Task item
From the entries below, return only the lines starting at the one that contains "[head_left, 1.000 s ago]" and ending at the one that contains "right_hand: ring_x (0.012", exactly as they stand.

[Supplied entries — start]

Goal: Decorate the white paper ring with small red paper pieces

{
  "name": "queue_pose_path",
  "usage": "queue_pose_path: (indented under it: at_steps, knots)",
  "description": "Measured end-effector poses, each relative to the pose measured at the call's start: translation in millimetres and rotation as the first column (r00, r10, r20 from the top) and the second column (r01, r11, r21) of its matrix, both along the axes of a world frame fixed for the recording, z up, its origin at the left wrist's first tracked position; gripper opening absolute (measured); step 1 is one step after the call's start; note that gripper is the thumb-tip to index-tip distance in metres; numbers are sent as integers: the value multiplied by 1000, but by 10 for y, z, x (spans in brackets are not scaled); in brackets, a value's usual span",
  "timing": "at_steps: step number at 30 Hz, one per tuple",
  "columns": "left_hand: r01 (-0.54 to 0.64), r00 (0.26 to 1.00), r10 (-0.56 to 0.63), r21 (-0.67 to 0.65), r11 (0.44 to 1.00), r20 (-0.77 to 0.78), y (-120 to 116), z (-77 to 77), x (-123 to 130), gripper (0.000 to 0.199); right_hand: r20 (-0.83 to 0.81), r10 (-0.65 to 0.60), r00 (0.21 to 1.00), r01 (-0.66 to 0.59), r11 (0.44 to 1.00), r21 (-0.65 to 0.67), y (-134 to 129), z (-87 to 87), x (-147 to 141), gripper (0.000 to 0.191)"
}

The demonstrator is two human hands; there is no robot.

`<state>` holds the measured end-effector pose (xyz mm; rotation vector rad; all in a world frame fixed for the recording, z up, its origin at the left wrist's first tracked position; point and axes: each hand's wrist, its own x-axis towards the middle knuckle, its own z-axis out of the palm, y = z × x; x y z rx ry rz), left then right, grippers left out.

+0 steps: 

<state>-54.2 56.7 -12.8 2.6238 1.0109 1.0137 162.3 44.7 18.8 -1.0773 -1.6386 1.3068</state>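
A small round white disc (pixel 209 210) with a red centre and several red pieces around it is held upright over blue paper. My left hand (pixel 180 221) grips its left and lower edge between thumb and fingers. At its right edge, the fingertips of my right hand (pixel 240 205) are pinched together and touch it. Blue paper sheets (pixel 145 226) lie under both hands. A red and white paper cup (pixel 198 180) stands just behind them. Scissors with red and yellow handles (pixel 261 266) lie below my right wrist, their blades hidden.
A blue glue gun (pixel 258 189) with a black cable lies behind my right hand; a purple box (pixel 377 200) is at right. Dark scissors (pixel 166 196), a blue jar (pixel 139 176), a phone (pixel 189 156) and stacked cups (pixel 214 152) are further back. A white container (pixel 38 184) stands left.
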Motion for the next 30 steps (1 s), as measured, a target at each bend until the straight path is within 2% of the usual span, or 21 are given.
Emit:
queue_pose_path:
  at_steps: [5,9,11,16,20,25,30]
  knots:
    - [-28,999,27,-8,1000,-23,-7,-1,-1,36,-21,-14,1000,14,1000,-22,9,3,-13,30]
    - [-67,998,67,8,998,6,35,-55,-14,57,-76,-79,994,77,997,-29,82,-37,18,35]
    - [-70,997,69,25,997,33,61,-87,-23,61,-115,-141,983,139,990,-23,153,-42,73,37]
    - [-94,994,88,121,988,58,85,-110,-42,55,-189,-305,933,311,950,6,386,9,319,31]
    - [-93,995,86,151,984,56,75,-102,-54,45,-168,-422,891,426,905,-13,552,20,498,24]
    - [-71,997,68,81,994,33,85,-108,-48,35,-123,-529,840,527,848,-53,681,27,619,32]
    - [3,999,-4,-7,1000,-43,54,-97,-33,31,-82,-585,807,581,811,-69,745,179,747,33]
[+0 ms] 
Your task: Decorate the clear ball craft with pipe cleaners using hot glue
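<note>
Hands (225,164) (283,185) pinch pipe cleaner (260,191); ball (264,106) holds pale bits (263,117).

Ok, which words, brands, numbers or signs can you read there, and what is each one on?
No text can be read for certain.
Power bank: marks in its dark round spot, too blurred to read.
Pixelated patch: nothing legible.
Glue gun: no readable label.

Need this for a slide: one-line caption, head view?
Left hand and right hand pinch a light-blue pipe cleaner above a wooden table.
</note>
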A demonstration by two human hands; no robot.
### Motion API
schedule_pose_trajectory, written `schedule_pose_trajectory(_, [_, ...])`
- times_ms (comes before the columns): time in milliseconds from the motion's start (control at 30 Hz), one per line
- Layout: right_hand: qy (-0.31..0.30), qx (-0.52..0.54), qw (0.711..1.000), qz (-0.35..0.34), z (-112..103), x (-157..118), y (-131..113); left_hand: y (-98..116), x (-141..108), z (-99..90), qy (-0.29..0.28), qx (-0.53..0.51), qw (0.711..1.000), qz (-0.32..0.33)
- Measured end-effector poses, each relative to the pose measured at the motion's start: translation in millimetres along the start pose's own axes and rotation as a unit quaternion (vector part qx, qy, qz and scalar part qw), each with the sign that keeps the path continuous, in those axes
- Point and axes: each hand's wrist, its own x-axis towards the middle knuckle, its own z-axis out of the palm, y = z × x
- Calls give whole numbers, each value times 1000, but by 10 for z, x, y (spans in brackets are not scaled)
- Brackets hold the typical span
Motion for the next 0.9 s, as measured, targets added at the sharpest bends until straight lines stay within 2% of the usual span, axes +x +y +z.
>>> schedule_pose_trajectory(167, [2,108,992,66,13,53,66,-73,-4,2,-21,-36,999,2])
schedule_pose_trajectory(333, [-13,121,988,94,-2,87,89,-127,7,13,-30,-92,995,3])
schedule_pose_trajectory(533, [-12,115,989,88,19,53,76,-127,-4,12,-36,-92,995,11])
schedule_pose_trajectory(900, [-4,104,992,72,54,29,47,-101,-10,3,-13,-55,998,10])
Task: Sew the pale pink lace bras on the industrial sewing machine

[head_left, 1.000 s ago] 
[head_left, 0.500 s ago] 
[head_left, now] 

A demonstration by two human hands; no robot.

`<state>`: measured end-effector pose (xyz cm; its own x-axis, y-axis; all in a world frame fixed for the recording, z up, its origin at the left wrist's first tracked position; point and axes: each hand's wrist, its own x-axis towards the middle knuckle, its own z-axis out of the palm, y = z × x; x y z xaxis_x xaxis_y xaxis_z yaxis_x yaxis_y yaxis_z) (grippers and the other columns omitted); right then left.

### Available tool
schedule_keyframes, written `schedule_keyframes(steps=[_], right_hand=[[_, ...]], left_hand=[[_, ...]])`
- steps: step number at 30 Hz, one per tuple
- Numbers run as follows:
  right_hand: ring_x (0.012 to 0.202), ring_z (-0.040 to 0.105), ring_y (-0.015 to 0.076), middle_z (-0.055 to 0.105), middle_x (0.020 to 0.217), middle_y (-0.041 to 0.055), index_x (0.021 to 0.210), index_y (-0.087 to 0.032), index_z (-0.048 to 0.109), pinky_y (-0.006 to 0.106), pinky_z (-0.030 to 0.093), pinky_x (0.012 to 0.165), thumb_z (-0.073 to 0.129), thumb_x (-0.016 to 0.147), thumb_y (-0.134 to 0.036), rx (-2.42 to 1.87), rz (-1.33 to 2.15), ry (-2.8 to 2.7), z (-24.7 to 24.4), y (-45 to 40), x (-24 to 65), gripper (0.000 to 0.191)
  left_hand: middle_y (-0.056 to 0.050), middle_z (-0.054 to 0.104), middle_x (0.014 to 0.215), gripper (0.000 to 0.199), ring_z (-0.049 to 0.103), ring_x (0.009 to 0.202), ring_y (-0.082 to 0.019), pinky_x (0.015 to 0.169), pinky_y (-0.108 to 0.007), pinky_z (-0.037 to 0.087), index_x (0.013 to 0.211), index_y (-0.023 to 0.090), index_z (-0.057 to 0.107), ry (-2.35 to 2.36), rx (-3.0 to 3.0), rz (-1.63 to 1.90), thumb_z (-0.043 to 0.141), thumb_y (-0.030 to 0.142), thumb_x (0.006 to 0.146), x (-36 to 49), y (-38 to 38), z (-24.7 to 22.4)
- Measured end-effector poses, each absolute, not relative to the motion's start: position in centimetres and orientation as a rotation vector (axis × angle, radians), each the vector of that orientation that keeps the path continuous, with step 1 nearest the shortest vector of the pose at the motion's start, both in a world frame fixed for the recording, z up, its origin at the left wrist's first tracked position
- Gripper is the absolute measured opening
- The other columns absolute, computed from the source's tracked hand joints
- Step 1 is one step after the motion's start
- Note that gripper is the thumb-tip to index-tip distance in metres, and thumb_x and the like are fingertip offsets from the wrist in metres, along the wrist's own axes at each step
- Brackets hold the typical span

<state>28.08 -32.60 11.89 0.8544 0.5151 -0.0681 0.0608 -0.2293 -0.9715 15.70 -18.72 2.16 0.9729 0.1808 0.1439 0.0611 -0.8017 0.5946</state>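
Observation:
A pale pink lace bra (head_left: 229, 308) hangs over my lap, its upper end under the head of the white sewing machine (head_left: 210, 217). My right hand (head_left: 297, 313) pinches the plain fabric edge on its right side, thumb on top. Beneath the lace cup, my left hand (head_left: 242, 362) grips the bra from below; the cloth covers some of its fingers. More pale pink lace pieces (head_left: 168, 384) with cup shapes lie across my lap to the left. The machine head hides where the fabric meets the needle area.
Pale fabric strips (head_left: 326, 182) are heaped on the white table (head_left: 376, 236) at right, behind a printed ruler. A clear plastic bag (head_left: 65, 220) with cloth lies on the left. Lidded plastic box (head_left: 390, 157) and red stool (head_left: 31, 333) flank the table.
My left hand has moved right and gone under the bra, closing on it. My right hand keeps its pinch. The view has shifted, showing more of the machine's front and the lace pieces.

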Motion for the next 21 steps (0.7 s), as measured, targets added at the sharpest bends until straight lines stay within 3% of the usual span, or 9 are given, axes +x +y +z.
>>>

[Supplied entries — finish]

Response below
[head_left, 1.000 s ago] 
[head_left, 0.500 s ago] 
[head_left, now] 

A demonstration by two human hands; no robot.

`<state>`: measured end-effector pose (xyz cm; its own x-axis, y-axis; all in a world frame fixed for the recording, z up, its origin at the left wrist's first tracked position; point and axes: each hand's wrist, its own x-axis towards the middle knuckle, its own z-axis out of the palm, y = z × x; x y z xaxis_x xaxis_y xaxis_z yaxis_x yaxis_y yaxis_z) (grippers and the other columns omitted); right then left.

### Available tool
schedule_keyframes, written `schedule_keyframes(steps=[_], right_hand=[[_, ...]], left_hand=[[_, ...]])`
- steps: step number at 30 Hz, one per tuple
- Numbers run as follows:
  right_hand: ring_x (0.012 to 0.202), ring_z (-0.040 to 0.105), ring_y (-0.015 to 0.076), middle_z (-0.055 to 0.105), middle_x (0.020 to 0.217), middle_y (-0.041 to 0.055), index_x (0.021 to 0.210), index_y (-0.087 to 0.032), index_z (-0.048 to 0.109), pinky_y (-0.006 to 0.106), pinky_z (-0.030 to 0.093), pinky_x (0.012 to 0.165), thumb_z (-0.073 to 0.129), thumb_x (-0.016 to 0.147), thumb_y (-0.134 to 0.036), rx (-2.42 to 1.87), rz (-1.33 to 2.15), ry (-2.8 to 2.7), z (-24.7 to 24.4), y (-45 to 40), x (-24 to 65), gripper (0.000 to 0.191)

Now the output is complete.